Non sovraccaricare - Utilizzare un caricabatterie intelligente che interrompa automaticamente l'erogazione di corrente quando la cella 18650 raggiunge i 4,2 volt. Il sovraccarico affatica i componenti interni e riscalda la cella. Un sovraccarico prolungato provoca esplosioni.
Non scaricare eccessivamente - L'uso prolungato di una batteria agli ioni di litio quando la sua tensione scende ben al di sotto dei 3 volt per cella danneggia la sua struttura interna. La ricarica di una cella profondamente scarica aumenta il rischio di fuga termica.
Evitare i cortocircuiti - Impedire qualsiasi cortocircuito esterno tra i terminali positivo e negativo. Utilizzare fusibili o altre protezioni a monte in qualsiasi applicazione ad alta corrente. I cortocircuiti provocano l'accumulo di calore estremo in pochi secondi.
Monitoraggio dello stato di carica - Caricare le batterie 18650 agli ioni di litio prima che scendano al di sotto dello stato di carica 20% per evitare danni da scarica profonda. Inoltre, non lasciare le batterie a 4,2 volt completamente cariche per periodi prolungati quando non vengono utilizzate, per limitare gli effetti dell'invecchiamento.
Maneggiare con cura le vecchie batterie - La perdita di capacità e l'elevata resistenza interna fanno sì che le celle agli ioni di litio invecchiate si surriscaldino durante l'uso. Potrebbero non essere più in grado di gestire velocità di carica/scarica considerate sicure quando sono nuove. Una maggiore probabilità di guasto significa che è necessario caricare/utilizzare con cautela le vecchie celle 18650. O riciclarle.
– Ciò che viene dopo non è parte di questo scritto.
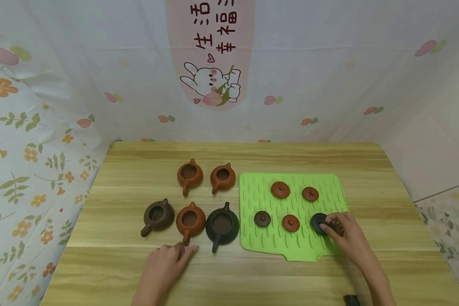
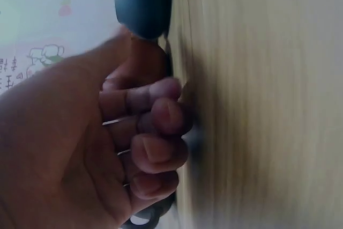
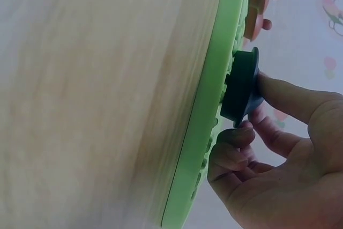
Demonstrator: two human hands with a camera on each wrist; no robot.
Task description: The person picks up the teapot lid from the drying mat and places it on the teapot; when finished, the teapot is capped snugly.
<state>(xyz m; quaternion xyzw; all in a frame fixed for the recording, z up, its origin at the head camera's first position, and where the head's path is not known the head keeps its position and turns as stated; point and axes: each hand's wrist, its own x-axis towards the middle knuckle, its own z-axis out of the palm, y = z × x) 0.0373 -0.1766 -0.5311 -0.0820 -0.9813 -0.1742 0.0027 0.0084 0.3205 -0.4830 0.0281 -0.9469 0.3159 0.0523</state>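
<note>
My right hand (image 1: 344,231) pinches the black teapot lid (image 1: 318,224) by its knob at the right of the green mat (image 1: 267,244). In the right wrist view the lid (image 3: 242,87) stands close over the mat's ridges, thumb against its top. My left hand (image 1: 164,265) rests on the table just in front of the reddish-brown teapot (image 1: 200,227), holding nothing, its fingers loosely curled in the left wrist view. Beside that pot stand a black lidless teapot (image 1: 233,227) on the right and a dark brown one (image 1: 167,216) on the left.
Two more orange-brown lidless teapots (image 1: 181,180) (image 1: 229,180) stand farther back. On the mat lie a dark brown lid (image 1: 262,219) and three reddish ones, such as the lid (image 1: 280,190) at the back. A small black object (image 1: 352,300) is at the front edge of view, near the right forearm.
</note>
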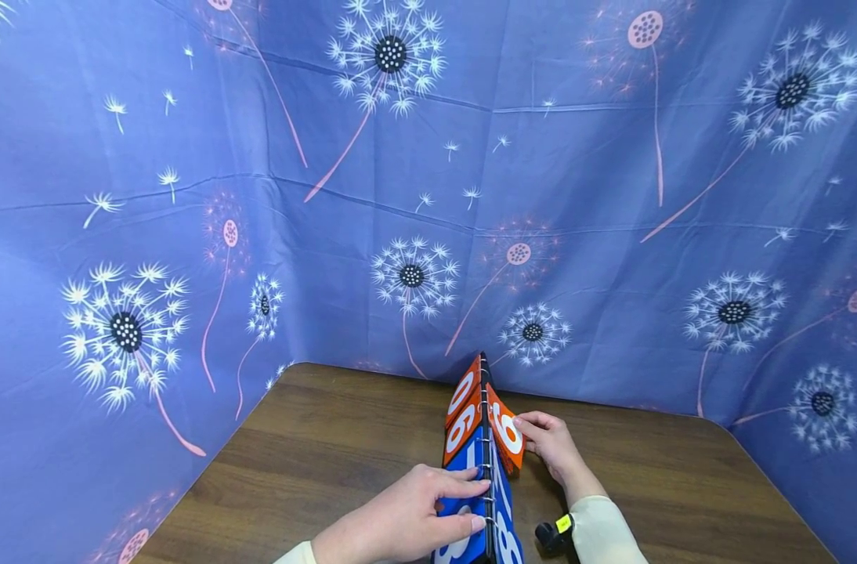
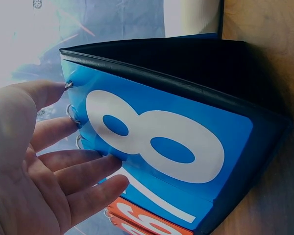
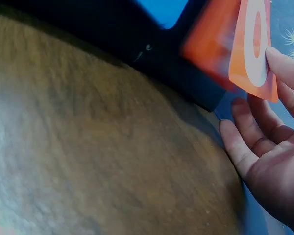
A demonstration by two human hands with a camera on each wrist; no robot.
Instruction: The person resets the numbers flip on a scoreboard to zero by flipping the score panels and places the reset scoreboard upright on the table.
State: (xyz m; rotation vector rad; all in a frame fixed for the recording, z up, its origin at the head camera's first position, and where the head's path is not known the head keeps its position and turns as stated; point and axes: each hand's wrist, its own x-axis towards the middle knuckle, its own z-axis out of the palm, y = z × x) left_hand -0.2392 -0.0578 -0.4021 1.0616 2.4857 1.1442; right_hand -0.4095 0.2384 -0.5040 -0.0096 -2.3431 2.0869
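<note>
A tent-shaped flip scoreboard (image 1: 488,501) stands on the table, its orange and blue number cards hung from metal rings along the ridge. My left hand (image 1: 414,513) rests against the near part of the ridge, thumb and fingers fairly straight. In the left wrist view, its fingertips touch the rings and lie over a blue card (image 2: 230,117) with a white 8. Toward the far end, my right hand (image 1: 551,446) pinches the lower edge of an orange card (image 1: 502,419) between thumb and fingers. That orange card (image 3: 240,81) stands lifted away from the black board in the right wrist view.
The brown wooden table (image 1: 316,446) extends to both sides of the scoreboard. Behind and beside it hangs a blue curtain (image 1: 316,290) printed with dandelions. A black device with a yellow label (image 1: 564,523) is on the right wrist.
</note>
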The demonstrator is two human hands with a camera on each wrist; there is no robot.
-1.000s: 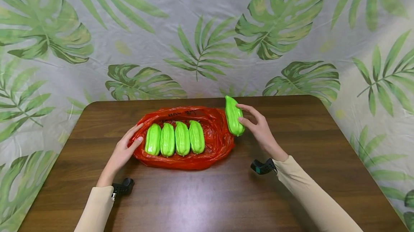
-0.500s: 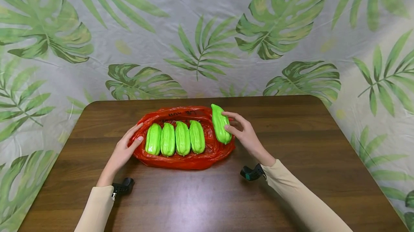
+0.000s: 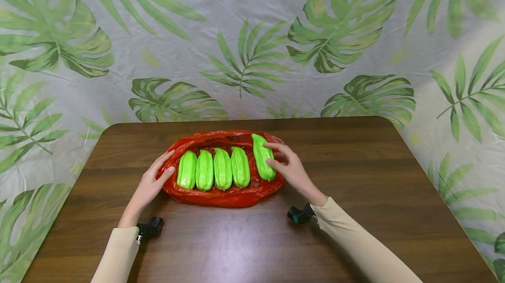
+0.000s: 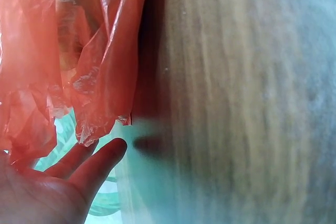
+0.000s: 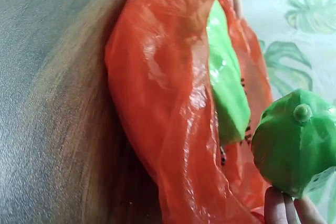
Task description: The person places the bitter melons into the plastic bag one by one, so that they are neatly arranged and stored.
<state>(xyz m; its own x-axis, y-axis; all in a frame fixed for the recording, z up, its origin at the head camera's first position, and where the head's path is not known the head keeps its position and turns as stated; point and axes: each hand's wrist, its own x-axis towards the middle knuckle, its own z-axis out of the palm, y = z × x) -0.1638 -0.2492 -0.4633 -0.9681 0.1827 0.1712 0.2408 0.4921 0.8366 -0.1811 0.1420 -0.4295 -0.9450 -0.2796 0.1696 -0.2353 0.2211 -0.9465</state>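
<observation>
A red plastic bag (image 3: 221, 199) lies spread with its mouth facing up, dark lettering at its far side. Inside, several bright green ridged vegetables, like long peppers or gourds, stand in a row; one is the vegetable (image 3: 204, 170) second from the left. My right hand (image 3: 289, 166) grips another ridged vegetable (image 3: 262, 158) between thumb and fingers over the bag's right part, its pointed end tilted away to the left. In the right wrist view its rounded end (image 5: 299, 140) shows a small nub. My left hand (image 3: 154, 177) rests at the bag's left rim, fingers fairly straight and spread.
The bag is on a brown wooden table (image 3: 355, 160) with rounded far corners. Behind the table hangs a pale cloth (image 3: 252, 2) printed with green leaves. Each wrist carries a black camera, such as the right wrist camera (image 3: 300, 215).
My right hand has carried the green vegetable leftward and lower, from beside the bag's right rim to over its inside. The left hand and the row of vegetables have stayed put.
</observation>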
Attenendosi a queste linee guida, è possibile evitare la maggior parte dei problemi di sicurezza delle batterie al litio. A volte si verificano ancora incidenti dovuti a celle difettose o a una manipolazione non informata. Ma la maggior parte delle esplosioni di 18650 è completamente evitabile.
Il bilancio
Ricordate: le batterie agli ioni di litio sono dispositivi ad alta energia che contengono sostanze chimiche volatili soggette a reazioni a catena incontrollate in determinate condizioni avverse. Se da un lato ciò consente di ottenere le capacità di ricarica compatte e leggere di cui godono i gadget moderni, dall'altro introduce considerazioni di sicurezza non banali da tenere presenti durante il trasporto, lo stoccaggio, l'utilizzo e lo smaltimento delle celle 18650.
Quali precauzioni prendete quando avete a che fare con le batterie al litio? Fatemi sapere nei commenti!